# Santa Gertrudis or Angus?



## BoldVenture

Looking for opinions on Santa Gertrudis or Angus? In my area (TN) black is king, but I've heard that the Santa Gertrudis has much better gains than the Angus. Anybody here raised both or have experience with these breeds?


----------



## Markwright

*Red handles heat alot better*

just go with santa gertrudis ( buy em cheap ) and use red angus and maybe some black angus bulls on em.

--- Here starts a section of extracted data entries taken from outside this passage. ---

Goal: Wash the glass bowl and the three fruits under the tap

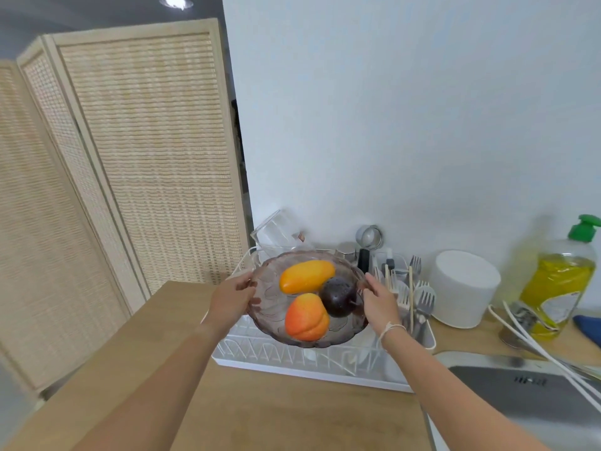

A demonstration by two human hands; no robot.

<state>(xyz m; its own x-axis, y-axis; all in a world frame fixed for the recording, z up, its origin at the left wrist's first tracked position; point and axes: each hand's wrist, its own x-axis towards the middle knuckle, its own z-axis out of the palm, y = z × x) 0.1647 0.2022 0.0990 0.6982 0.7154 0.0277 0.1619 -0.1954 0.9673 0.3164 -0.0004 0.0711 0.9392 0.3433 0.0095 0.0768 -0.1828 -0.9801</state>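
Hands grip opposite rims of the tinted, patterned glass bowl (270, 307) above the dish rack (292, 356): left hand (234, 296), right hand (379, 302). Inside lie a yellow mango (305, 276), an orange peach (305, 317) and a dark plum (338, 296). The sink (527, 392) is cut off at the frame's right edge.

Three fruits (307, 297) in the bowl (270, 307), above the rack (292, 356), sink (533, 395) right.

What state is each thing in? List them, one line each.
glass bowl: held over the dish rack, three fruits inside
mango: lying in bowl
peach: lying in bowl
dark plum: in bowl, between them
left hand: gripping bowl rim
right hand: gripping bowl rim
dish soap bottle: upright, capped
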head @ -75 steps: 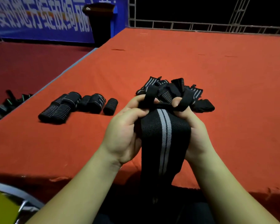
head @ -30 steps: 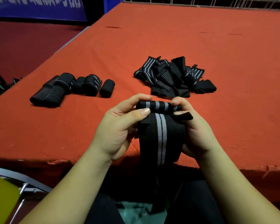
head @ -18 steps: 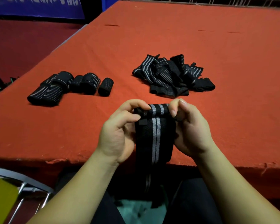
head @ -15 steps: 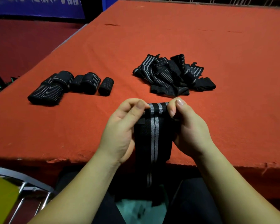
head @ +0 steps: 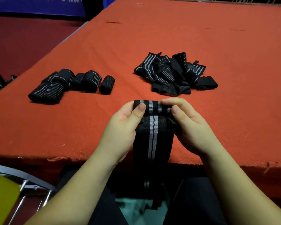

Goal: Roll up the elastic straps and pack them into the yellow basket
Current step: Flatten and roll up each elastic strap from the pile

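The strap (head: 152, 132), soft and stretchy, is pinched at its rolled end by the left hand (head: 122, 127) and right hand (head: 190, 127); a firm grip at both edges seems needed.

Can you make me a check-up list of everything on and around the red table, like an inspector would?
Surface: red cloth-covered table, front edge frayed.
Job's things: one black strap with grey stripes partly rolled at its top, tail hanging over the table edge; rolled straps in a row at left; loose strap pile farther back.
Basket: a yellow corner at lower left, probably the basket; cannot tell.
Clutter: dark items with green bits off the table's left side.
Hands: left hand and right hand both pinch the roll.
Cables: nothing seen.
Surroundings: blue banner, metal chair frame, dark red floor.
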Action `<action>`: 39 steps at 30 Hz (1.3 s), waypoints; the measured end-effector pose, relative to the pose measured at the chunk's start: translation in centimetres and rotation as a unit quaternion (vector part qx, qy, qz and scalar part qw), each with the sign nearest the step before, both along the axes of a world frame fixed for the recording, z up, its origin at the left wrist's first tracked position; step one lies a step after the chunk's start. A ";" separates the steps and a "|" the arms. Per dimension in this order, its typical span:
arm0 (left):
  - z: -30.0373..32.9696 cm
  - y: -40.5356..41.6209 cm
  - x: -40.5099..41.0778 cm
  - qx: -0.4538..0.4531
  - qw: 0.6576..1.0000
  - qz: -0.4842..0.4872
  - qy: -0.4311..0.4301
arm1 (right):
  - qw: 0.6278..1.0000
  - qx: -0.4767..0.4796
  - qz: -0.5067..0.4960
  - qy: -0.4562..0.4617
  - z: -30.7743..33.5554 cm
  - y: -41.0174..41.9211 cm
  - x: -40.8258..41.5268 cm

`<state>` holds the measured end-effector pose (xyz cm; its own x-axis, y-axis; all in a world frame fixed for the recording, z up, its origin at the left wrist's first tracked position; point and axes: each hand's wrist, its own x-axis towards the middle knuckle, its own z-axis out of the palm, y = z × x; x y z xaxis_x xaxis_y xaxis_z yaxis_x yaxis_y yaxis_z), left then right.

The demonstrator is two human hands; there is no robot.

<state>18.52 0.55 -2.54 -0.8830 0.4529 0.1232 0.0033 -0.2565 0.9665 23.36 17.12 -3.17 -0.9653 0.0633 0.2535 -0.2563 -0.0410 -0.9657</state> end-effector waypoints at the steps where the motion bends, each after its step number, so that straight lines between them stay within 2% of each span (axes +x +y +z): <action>1: -0.1 0.0 0.0 0.004 1.000 -0.001 0.005 | 1.000 -0.019 0.015 -0.010 0.0 0.3 0.0; 6: -0.5 -0.1 0.0 0.012 0.999 -0.015 0.030 | 0.996 -0.034 0.054 -0.068 0.1 1.1 0.0; 12: -0.1 -0.3 -0.2 0.024 0.997 -0.043 0.061 | 0.989 -0.086 0.097 -0.065 0.0 1.3 0.4; 19: 0.0 -0.2 0.0 0.140 0.984 -0.107 -0.026 | 0.969 -0.213 0.109 -0.061 0.4 0.5 0.7; 21: -0.1 -0.1 0.2 0.170 0.976 -0.124 -0.045 | 0.970 -0.210 0.103 -0.061 0.3 0.4 0.3; 26: -0.5 0.1 0.5 0.175 0.974 -0.137 -0.051 | 0.972 -0.220 0.031 -0.076 0.0 0.1 -0.1; 29: -0.5 0.5 0.7 0.143 0.984 -0.090 -0.050 | 0.970 -0.227 0.082 -0.014 -0.1 -0.6 -0.1; 33: -0.7 0.8 0.8 0.026 0.999 0.000 0.027 | 0.990 -0.138 -0.019 0.004 -0.5 -1.6 -0.6; 36: -0.7 0.8 0.6 0.017 1.000 0.009 0.025 | 0.998 0.026 -0.063 -0.002 -1.0 -1.8 -0.7; 39: -0.9 0.8 0.5 0.007 0.999 0.012 0.036 | 0.992 0.082 -0.093 -0.032 -0.6 -1.7 -0.2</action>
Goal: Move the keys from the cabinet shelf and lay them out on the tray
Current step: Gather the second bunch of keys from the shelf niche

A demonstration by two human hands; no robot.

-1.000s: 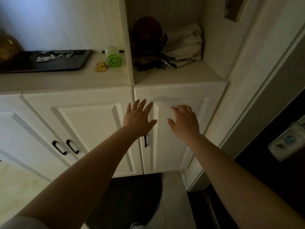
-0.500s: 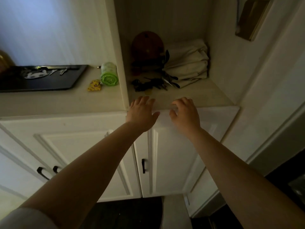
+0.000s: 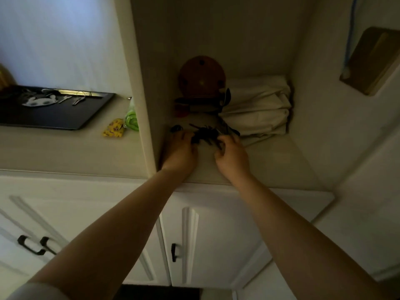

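Observation:
A dark bunch of keys lies on the cabinet shelf inside the open niche. My left hand rests at the bunch's left side, fingers curled against it. My right hand reaches in from the right, its fingertips closed on the bunch's right end. A black tray sits on the counter to the left, with a white keychain figure and two silver keys lying on it. The dim light hides how many keys are in the bunch.
A round brown object and a folded cream cloth fill the back of the niche. A green roll and a yellow pouch lie on the counter by the white divider panel. Closed cabinet doors are below.
Both hands rose from the cabinet doors, passed the shelf's front edge and reached into the niche onto the keys. The view tilted upward.

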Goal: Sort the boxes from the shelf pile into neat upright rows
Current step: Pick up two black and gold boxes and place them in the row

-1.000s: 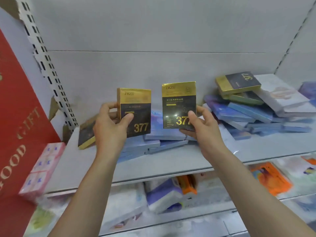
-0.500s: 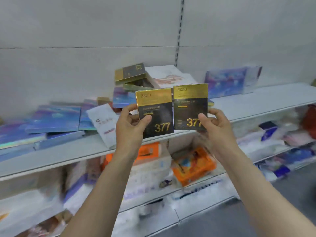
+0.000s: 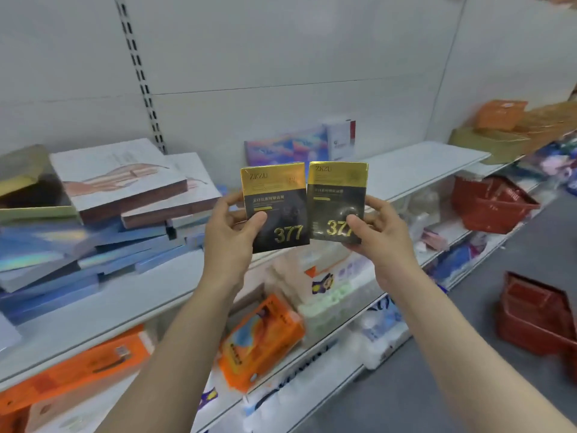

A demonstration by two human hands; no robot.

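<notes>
Gold and black, two matching boxes up in front of the shelf (image 3: pixel 415 170), side by side and nearly touching at their inner edges, both upright with a slight lean. Left hand (image 3: pixel 229 235) grips the left box (image 3: pixel 274 207), thumb pressed on its dark front, fingers curled round the back and out of sight. Right hand (image 3: pixel 374 232) pinches the right box (image 3: pixel 337 201) the same way, thumb covering the last digit of the gold number, so only "37" reads there against a full "377" on the other. Small print on both fronts is too blurred to read.

Off to the left, the pile of boxes (image 3: pixel 103 214) lies flat and crooked on the shelf: white ones with a brown edge on top, bluish shiny ones beneath, the stack cut off at the picture's left edge. A dark box with a gold band (image 3: pixel 22 189) sits at the far left, smeared, its face unreadable. Behind the held pair, a short row of purple-blue boxes (image 3: pixel 281 148) stands upright against the back wall, its lower part hidden by the boxes in hand. Lower shelves show orange packs (image 3: pixel 262 335), blurred. Red baskets (image 3: pixel 496 204) to the right, one cut off at the edge.
</notes>
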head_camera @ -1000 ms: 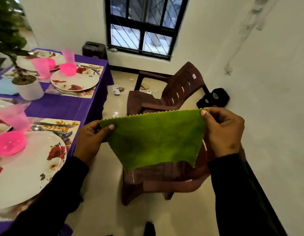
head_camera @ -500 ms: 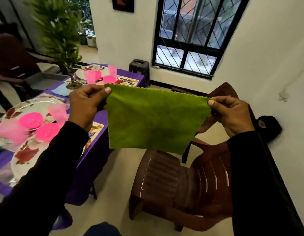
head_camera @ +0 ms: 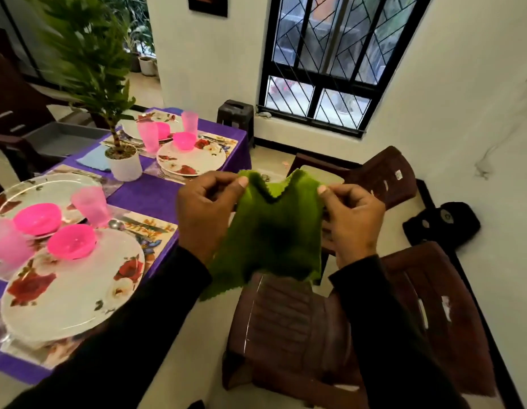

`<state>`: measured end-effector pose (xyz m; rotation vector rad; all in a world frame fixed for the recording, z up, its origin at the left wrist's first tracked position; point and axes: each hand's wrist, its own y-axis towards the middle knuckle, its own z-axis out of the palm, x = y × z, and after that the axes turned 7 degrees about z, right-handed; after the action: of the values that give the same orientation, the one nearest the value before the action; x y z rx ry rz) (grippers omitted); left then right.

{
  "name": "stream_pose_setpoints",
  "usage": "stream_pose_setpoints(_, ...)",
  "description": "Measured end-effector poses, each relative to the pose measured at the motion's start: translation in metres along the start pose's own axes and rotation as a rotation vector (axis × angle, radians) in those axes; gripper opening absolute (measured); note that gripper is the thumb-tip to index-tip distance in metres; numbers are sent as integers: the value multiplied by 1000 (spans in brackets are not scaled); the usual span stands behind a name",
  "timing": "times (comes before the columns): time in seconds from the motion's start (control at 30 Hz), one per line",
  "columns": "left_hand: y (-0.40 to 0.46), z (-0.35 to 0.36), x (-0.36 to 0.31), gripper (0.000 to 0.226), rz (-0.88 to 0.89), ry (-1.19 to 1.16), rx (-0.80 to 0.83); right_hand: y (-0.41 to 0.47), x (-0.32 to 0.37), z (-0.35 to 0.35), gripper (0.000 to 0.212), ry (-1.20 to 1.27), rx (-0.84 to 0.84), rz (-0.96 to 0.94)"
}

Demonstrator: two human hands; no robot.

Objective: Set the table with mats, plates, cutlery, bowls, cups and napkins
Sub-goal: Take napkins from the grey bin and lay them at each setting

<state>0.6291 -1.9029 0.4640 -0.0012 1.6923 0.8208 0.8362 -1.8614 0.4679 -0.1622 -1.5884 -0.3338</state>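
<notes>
No readable text; the chair's (head_camera: 398,174) small sticker is illegible

Fuzzy matt green cloth napkin (head_camera: 271,231), glossy floral plate (head_camera: 70,290), translucent pink plastic cup (head_camera: 92,205)

Both arms wear long, plain black fabric sleeves (head_camera: 383,326) — snug, unmarked — ending at the wrists, leaving the bare left hand (head_camera: 206,214) and right hand (head_camera: 352,219) uncovered.
</notes>
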Motion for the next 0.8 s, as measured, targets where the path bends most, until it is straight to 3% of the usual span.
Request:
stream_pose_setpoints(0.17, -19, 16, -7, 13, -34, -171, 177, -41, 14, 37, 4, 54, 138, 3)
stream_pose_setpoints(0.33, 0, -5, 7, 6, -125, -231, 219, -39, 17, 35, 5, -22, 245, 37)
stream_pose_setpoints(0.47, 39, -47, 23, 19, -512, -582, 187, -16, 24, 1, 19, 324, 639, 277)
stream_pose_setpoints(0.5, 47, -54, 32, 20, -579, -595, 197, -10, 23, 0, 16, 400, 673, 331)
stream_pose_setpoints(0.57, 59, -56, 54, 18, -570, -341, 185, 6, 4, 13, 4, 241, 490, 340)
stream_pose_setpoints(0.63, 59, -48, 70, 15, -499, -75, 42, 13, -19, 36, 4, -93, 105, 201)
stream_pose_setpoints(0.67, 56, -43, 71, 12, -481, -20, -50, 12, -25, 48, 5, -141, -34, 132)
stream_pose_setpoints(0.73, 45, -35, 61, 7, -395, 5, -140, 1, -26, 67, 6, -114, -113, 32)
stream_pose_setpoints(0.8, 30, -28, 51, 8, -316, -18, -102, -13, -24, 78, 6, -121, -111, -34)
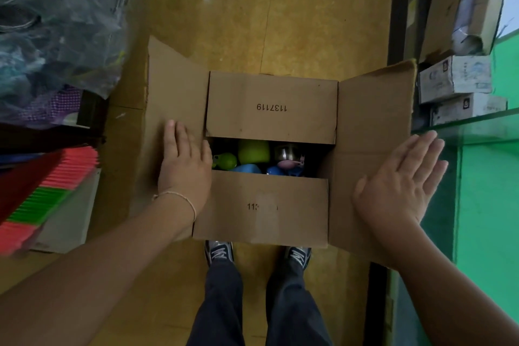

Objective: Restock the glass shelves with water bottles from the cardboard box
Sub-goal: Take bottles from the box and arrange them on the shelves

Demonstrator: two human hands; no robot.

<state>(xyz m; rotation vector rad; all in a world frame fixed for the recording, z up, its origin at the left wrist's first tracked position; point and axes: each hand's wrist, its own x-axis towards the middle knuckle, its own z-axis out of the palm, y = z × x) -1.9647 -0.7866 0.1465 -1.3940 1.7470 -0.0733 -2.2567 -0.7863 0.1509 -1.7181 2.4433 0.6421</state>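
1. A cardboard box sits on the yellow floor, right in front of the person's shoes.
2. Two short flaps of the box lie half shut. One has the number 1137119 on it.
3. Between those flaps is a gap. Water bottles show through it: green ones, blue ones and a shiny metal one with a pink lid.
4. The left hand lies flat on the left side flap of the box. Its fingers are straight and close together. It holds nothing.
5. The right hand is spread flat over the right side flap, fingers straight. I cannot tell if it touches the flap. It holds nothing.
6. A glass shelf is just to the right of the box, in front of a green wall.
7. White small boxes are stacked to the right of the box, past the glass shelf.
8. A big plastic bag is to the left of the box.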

heck most the calves will be black...and it's not like anybody needs to meet "mom" anyway.






BoldVenture said:


> Looking for opinions on Santa Gertrudis or Angus? In my area (TN) black is king, but I've heard that the Santa Gertrudis has much better gains than the Angus. Anybody here raised both or have experience with these breeds?


----------



## BoldVenture

I had thought about running Santa Gertrudis cows and putting black Bulls on them...


----------



## BoldVenture

Black Angus most likely


----------



## charloisfarmer

I don't know much about the Santa geyrdias sorry if i didn't spell that right but I do like black angus there tough cows and good mothers are wild sometimes but they're not bred to be tame there bred to be range cows


----------



## fnfarms1

I'm like some of the rest get the Santa gertrudis and black bulls. Cows will be heat resistant and I hear some of best gainers on grass alone. I do the same here in Oklahoma with charlois and Balancer bulls. I think the charlois have the size and growth and tend to be out grazing in heat when blacks are under the shade. But as was said, premiums tend to come from black hides.


----------



## Gerard-Dawn

When I first started out with raising cattle I begin by raising Santa Gertrudis, so I've just fallen in love with them. So if I were you I'd go with Santa Gertrudis.


----------



## basfordcattleco

In my opinion angus out of those two.


----------